Introduction of crimes against humanity
The greatest emphasis in the text of the law is on the incororation of crimes against humanity in the criminal legislation of Ukraine (Article 442-1). Although the article reflects at vision of Article 7 of the Rome Statute of the ICC, the absence of its retroactive application allows this qualification to be applied only to crimes committed after the provision enters into force.
The principle of universal jurisdiction is envisaged
In 2024 the CCU has also been amended with a provision extending the jurisdiction of Ukraine to crimes committed outside its borders (provided for in Articles 437-439, 442, 442-1 of the CCU)[115] so long as the alleged perpetrator is on the territory of Ukraine and cannot be extradited/transferred to a foreign state or international judicial institution for prosecution.
According to these amendments, the crime of aggression may also be prosecuted applying this same principle. Despite the fact that Ukrainian courts are developing their own jurisprudence and approaches to this crime, there is still criticism that its definition in national legislation is inconsistent with international standards. As a result, the possibility of prosecution of the crime of aggression within this framework remains questionable.
Moreover, there are no proposals to amend the CPCU that would allow for the practical implementation of universal jurisdiction in Ukraine. Therefore, this innovation remains more of a declarative provision in the criminal law, especially given the workload of the national justice system in dealing with crimes committed in Ukraine.
Introduction of command responsibility
For a long time, the question of the incorporation of the principle of command responsibility into the CCU was one of the most controversial challenges in its reform. Even at the time of adoption of this law, there were opinions that this specific provision did not meet the requirements of the Constitution of Ukraine regarding the individual nature of criminal responsibility[116].
Command responsibility has now been incorporated into Ukrainian criminal law. Its application is limited to cover only core international crimes. While the text contains contradictions in wording (e.g., “failed to act” vs “failed to take action”), its adoption was anticipated by law enforcement agencies.
Terminology changes
While the determination to not amend Articles 437 and 438 of the CCU was a compromise, when the law was adopted, it introduced the terms “crime of aggression” and “war crimes” into domestic law through the titles of these articles. A way to mitigate against additional procedural burdens on the judiciary related to possible re-qualification of criminal acts, at the same time this left unresolved contradictions between the new terms and the content of these articles.

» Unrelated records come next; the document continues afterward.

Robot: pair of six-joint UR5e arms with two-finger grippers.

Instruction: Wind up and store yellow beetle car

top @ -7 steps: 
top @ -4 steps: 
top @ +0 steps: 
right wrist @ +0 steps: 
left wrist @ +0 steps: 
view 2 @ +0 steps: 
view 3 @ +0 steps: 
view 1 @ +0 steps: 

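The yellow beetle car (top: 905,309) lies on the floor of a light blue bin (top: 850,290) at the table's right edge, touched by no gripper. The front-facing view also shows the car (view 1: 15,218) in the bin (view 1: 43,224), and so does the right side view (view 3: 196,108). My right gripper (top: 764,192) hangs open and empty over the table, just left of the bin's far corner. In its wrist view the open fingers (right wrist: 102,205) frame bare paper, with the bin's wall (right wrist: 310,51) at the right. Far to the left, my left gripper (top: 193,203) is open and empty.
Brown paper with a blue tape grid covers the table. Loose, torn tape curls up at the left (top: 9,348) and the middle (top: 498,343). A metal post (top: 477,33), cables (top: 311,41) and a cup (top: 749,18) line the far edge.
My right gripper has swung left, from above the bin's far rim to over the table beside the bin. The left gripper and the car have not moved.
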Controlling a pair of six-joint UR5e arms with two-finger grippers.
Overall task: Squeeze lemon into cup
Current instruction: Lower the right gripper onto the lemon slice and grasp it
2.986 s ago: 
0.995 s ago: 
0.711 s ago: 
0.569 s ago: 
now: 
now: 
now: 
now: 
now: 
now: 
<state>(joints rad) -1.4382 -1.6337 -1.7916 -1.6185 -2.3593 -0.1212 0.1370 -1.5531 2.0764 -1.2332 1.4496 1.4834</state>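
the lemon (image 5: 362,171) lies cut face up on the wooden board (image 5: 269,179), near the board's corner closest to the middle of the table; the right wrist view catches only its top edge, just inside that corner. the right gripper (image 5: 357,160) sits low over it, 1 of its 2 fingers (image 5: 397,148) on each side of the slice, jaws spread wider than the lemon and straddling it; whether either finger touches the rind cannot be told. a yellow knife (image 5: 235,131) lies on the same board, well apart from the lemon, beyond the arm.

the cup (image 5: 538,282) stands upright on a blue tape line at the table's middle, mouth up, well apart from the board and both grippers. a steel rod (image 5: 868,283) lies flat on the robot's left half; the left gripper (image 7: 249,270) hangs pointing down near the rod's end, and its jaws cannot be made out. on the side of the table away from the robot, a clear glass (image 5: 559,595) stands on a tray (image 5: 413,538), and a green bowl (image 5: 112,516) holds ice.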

Following the 2024 amendments to the Criminal Code of Ukraine, the further implementation of international law into national legislation remains a pressing issue. In parallel with the law of 9 October 2024, the Verkhovna Rada of Ukraine registered the draft law ‘On Criminal Liability for International Crimes’ (reg. No. 11538 of 02.09.2024)[117]. As stated in the explanatory note to the bill, it aims to bring Ukrainian legislation into full compliance with the provisions of the Rome Statute and represents a revised approach that was previously proposed in draft laws No. 2689 and No. 7290[118].
Draft law No. 11538 was adopted by the Verkhovna Rada of Ukraine on 5 December 2024, in the first reading[119]. The vote was unexpected for practitioners and the expert community, and CSOs unanimously opposed its adoption[120]. The approaches and proposals of the text are fundamentally different from previous drafts, which were more or less unanimous in the proposed formats for making changes. While the discussions on the text of draft law No 11538 leave hope that the draft will not move forward within the legislative procedure or receive support in the parliament, it unfortunately remains under consideration.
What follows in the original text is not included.